DATA PROVIDED:

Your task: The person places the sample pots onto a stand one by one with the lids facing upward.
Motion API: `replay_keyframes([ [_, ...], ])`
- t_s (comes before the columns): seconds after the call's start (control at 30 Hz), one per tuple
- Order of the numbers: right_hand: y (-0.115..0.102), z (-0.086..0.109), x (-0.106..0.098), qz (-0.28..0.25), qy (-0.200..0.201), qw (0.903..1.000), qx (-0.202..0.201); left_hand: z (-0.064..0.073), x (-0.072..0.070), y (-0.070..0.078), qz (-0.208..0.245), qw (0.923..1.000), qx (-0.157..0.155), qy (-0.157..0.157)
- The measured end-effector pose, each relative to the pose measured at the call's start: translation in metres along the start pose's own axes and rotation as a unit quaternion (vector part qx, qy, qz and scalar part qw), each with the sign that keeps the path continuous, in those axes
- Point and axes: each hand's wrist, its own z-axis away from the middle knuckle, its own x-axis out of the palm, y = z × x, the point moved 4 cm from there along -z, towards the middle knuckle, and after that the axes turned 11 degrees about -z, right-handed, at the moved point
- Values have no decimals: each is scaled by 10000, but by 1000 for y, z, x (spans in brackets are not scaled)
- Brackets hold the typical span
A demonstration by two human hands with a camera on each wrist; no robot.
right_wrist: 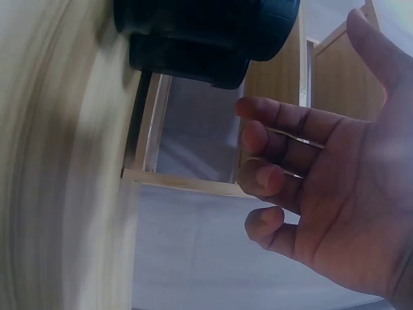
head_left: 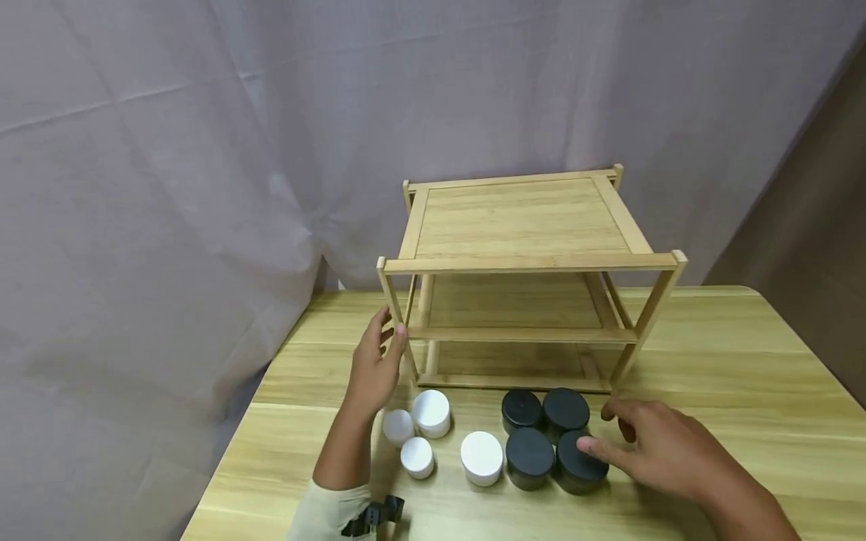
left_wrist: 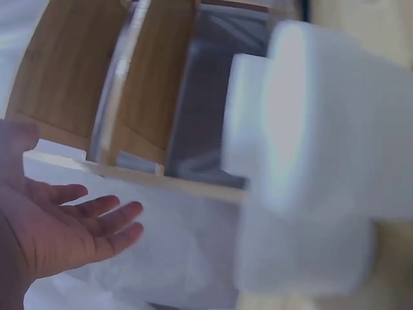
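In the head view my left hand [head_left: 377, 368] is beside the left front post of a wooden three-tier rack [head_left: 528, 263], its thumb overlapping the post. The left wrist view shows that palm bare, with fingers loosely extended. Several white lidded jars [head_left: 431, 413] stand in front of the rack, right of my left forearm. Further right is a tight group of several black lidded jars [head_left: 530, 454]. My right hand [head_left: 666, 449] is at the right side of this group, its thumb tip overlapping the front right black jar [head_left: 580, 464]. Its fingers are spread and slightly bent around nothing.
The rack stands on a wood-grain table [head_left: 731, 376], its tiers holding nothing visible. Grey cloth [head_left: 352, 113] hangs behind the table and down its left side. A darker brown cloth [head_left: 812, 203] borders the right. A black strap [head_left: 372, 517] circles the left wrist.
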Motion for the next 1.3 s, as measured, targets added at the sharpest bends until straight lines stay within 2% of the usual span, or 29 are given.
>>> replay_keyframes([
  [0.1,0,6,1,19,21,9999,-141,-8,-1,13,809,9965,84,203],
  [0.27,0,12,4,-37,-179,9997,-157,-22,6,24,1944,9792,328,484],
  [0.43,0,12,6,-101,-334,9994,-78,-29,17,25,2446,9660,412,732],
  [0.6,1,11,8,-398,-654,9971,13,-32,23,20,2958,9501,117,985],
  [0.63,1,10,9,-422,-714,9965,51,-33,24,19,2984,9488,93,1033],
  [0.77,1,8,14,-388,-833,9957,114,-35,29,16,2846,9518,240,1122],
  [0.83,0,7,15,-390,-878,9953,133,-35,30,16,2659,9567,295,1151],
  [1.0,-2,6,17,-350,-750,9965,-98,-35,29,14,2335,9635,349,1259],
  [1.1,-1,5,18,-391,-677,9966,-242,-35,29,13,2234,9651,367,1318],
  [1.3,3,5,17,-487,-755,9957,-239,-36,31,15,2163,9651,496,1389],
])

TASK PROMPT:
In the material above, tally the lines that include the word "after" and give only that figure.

RESULT OF THIS EXERCISE:
2